Sulle rotte dell'età bizantina: 'scavo' 3D in Croazia

Archeologi marini ed esperti di ricostruzioni 3D sono al lavoro sui resti e sul carico di una nave bizantina ritrovata sui fondali dell’isola di Mljet, in Croazia.

Archeologi marini ed esperti di ricostruzioni 3D sono al lavoro sui resti e sul carico di una nave bizantina ritrovata sui fondali dell’isola di Mljet, in Croazia. Nei giorni scorsi gli studiosi hanno documentato il relitto e raccolto reperti dai quali si attendono nuove scoperte sui traffici commerciali del Mediterraneo in età bizantina.

Si tratta di una nave bizantina del X-XI secolo affondata su un fondale tra i 22 e i 30 metri presso Cape Stoba. Il progetto  di ricerca archeologica è del dipartimento di archeologia subacquea del Croatian Conservation Institute di Zagabria. Dal 2012 vi partecipano gli studiosi del Dipartimento di Studi Umanistici dell'Università Ca' Foscari Venezia. Lo scavo, quest'anno finanziato da Università Ca' Foscari Venezia, Regione del Veneto, Ministero degli Affari Esteri e dall'azienda Idra, ha visto la partecipazione alle attività subacquee di un'equipe di sei operatori coordinata da Carlo Beltrame, docente di Archeologia marittima, composta da studenti di Ca' Foscari e dalla dottoranda dell’Università IUAV di Architettura e di Ca' Foscari Elisa Costa.


Le immagini video girate dai ricercatori

Il relitto è composto da un carico di oltre 150 anfore prodotte nell'area del Mar di Marmara, contenenti probabilmente vino, e da un carico secondario di vasi in vetro di produzione siro-palestinese.

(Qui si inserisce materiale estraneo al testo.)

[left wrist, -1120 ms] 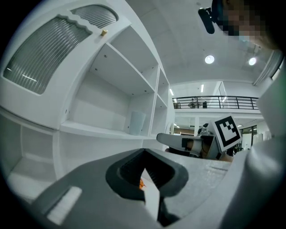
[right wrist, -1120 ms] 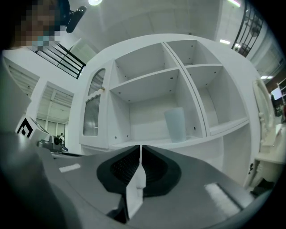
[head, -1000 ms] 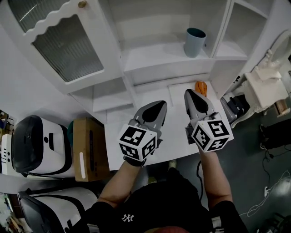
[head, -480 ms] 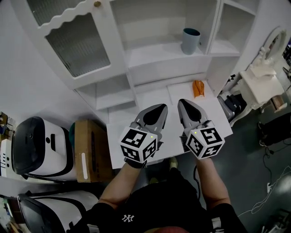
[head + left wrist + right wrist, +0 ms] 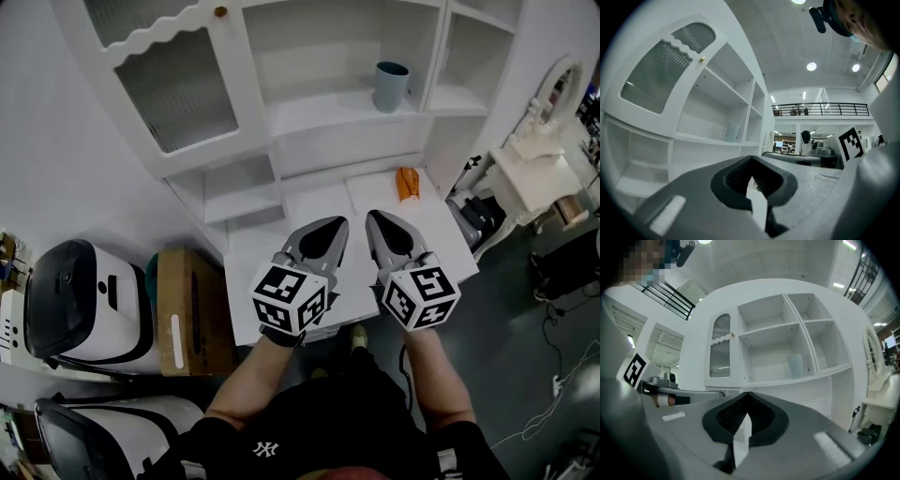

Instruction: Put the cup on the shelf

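A blue-grey cup (image 5: pixel 390 85) stands upright on a shelf of the white cabinet (image 5: pixel 319 108), in the middle bay near its right divider. It also shows as a pale cup (image 5: pixel 731 132) in the left gripper view and a pale cup (image 5: pixel 795 365) in the right gripper view. My left gripper (image 5: pixel 326 228) and right gripper (image 5: pixel 380 223) are side by side over the white table (image 5: pixel 309 202), well short of the shelf. Both are shut with nothing between their jaws.
An orange object (image 5: pixel 408 183) lies on the table's far right. A glass-front cabinet door (image 5: pixel 173 80) stands at the left. A cardboard box (image 5: pixel 187 309) and white machines (image 5: pixel 80 300) sit on the floor to the left. White furniture (image 5: pixel 534 169) stands at the right.
Both grippers have drawn back toward the person, away from the shelf, and the head view has shifted so the cabinet sits further off. The cup stays put on the shelf.
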Action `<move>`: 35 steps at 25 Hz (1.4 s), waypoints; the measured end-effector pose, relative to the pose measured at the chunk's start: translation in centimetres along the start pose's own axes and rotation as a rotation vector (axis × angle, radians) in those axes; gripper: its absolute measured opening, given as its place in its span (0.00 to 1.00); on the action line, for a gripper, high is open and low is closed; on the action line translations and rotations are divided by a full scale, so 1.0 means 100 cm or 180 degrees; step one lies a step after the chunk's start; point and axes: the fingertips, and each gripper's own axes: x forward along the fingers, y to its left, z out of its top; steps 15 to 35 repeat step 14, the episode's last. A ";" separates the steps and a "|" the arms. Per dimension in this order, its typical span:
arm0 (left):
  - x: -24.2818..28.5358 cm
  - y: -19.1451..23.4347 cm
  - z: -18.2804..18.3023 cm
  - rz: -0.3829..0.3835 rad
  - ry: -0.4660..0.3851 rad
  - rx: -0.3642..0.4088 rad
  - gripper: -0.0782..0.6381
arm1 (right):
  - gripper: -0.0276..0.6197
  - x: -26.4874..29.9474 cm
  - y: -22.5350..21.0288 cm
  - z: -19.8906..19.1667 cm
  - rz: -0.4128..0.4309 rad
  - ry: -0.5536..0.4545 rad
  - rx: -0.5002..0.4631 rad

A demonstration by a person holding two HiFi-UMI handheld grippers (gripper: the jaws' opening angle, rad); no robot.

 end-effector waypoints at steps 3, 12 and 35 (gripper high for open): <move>-0.005 -0.003 -0.001 -0.0010 -0.0002 0.0004 0.11 | 0.07 -0.003 0.006 -0.001 0.0002 0.0008 -0.0027; -0.012 -0.006 -0.002 -0.0015 -0.0021 0.0012 0.11 | 0.07 -0.009 0.012 -0.001 -0.0008 0.0000 -0.0055; -0.013 -0.006 -0.002 -0.0021 -0.0022 0.0016 0.11 | 0.07 -0.009 0.014 -0.001 -0.0012 -0.0001 -0.0058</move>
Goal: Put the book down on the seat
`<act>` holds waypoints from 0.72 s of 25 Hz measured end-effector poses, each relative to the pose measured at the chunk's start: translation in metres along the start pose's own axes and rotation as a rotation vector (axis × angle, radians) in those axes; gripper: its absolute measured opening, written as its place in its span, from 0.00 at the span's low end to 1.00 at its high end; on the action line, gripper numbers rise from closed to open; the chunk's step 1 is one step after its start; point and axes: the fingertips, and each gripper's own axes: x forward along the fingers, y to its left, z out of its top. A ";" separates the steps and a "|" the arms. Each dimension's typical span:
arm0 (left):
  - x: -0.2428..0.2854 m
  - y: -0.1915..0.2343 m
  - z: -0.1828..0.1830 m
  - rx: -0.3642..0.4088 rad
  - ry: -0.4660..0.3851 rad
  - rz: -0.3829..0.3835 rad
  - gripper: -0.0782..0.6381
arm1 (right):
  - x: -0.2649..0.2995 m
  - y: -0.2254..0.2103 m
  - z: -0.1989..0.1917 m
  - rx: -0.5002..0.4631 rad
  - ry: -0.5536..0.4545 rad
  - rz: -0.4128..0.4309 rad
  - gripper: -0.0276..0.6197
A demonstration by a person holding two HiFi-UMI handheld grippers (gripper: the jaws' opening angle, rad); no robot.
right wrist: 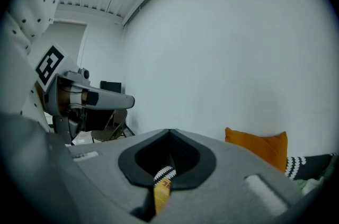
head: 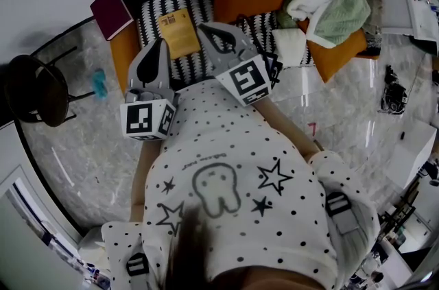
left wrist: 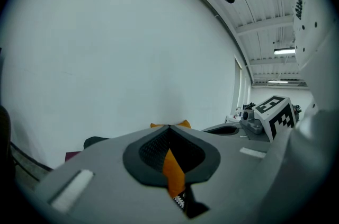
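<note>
Item: yellow book [head: 180, 31], flat on the patterned seat [head: 152, 18], between your two tips, seemingly touching neither. Your left tongs [head: 162, 43]: clenched, empty. Your right tongs [head: 206, 29]: clenched, empty.

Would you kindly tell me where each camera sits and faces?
Head view: on the head, steeply down at the yellow book on the seat; shirt, left tool, right tool show.
Left gripper view: on the left tool, along shut jaws toward a white wall; shirt at right.
Right gripper view: on the right tool, same wall; shirt top left.
Shared: both gripper views show the orange cushion.
</note>
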 end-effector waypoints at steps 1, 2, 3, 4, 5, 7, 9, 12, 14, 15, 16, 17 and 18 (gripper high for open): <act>0.000 -0.001 0.000 0.001 0.002 -0.002 0.11 | -0.001 0.000 0.000 0.002 -0.001 0.000 0.04; 0.000 -0.002 0.000 0.001 0.004 -0.004 0.11 | -0.002 0.000 0.000 0.004 -0.002 -0.001 0.05; 0.000 -0.003 -0.001 0.001 0.006 -0.005 0.11 | -0.002 0.000 0.000 0.006 -0.002 -0.002 0.04; 0.001 -0.003 -0.001 0.001 0.008 -0.006 0.11 | -0.003 -0.001 -0.001 0.008 -0.001 -0.003 0.04; 0.001 -0.003 -0.002 0.001 0.010 -0.006 0.11 | -0.003 -0.002 -0.001 0.009 0.000 -0.004 0.04; 0.002 -0.003 -0.002 0.001 0.012 -0.006 0.11 | -0.002 -0.002 -0.003 0.010 0.004 -0.004 0.05; 0.001 -0.003 -0.002 -0.001 0.013 -0.006 0.11 | -0.002 -0.001 -0.002 0.012 0.006 -0.003 0.04; 0.000 -0.005 -0.002 -0.001 0.015 -0.008 0.11 | -0.004 0.000 -0.002 0.010 0.007 0.001 0.05; 0.000 -0.005 -0.003 0.000 0.014 -0.010 0.11 | -0.004 0.001 -0.003 0.009 0.006 0.001 0.05; 0.000 -0.006 -0.003 0.001 0.014 -0.010 0.11 | -0.004 0.001 -0.003 0.008 0.005 0.002 0.05; 0.000 -0.006 -0.003 0.002 0.014 -0.010 0.11 | -0.004 0.001 -0.003 0.007 0.005 0.002 0.05; -0.001 -0.007 -0.003 0.002 0.013 -0.010 0.11 | -0.005 0.001 -0.003 0.007 0.005 0.003 0.05; -0.001 -0.007 -0.004 0.000 0.013 -0.010 0.11 | -0.006 0.002 -0.004 0.007 0.005 0.003 0.05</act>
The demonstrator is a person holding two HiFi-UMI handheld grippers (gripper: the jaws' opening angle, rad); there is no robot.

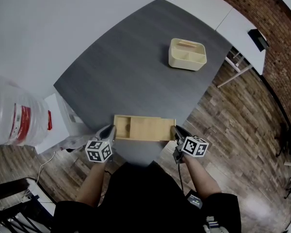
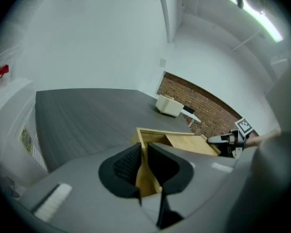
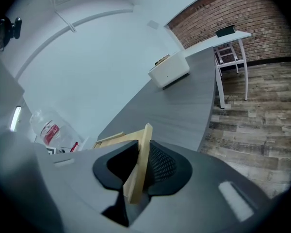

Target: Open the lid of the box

Della nave si conservano solo due ancore in ferro con la classica forma a T e le pietre di zavorra. Molte delle anfore riportano sul collo bolli e graffiti incisi dopo la cottura di non chiara interpretazione. Si tratta di uno dei pochissimi contesti ben conservati di questo periodo nel Mediterraneo e di una testimonianza eccezionale per conoscere i traffici tra Mediterraneo orientale e Adriatico in età bizantina, nel periodo in cui Venezia iniziava ad assumere il controllo militare e commerciale di questo mare.

Vista la profondità, per allungare i tempi di permanenza sul fondo e aumentare i margini di sicurezza riducendo i rischi di malattia da decompressione, gli studiosi hanno lavorato con miscele nitrox, ossia iperossigenate e quindi povere di azoto (la causa della malattia da decompressione o MDD), e ossigeno puro in fase decompressiva.

Le operazioni, condotte assieme all'equipe di archeologi e tecnici croati, sono consistite nello scavo di parte del giacimento, nella documentazione tramite fotogrammetria e nel recupero del materiale. La fotogrammetria subacquea, che l'equipe diretta da Carlo Beltrame sta sviluppando grazie anche alla collaborazione con Francesco Guerra, docente dell’Università IUAV, permette, in poche decine di minuti di immersione, di ottenere un modello 3D del sito di alta precisione e fedeltà.

Si tratta della seconda esperienza dell'equipe cafoscarina nell'isola di Mljet. La prima si era svolta sul relitto, posto ad oltre quaranta metri di profondità, di una nave veneziana della fine del XVI secolo.

Ca' Foscari è l'unico ateneo italiano ad offrire occasioni di formazione per studenti di archeologia su cantieri di ricerca completi e operando anche con miscele. Questa condizione è possibile grazie alla collaborazione con il Croatian Conservation Institute che garantisce il supporto tecnico per immersioni in miscela, decompressione in ossigeno puro e operazioni di scavo e recupero.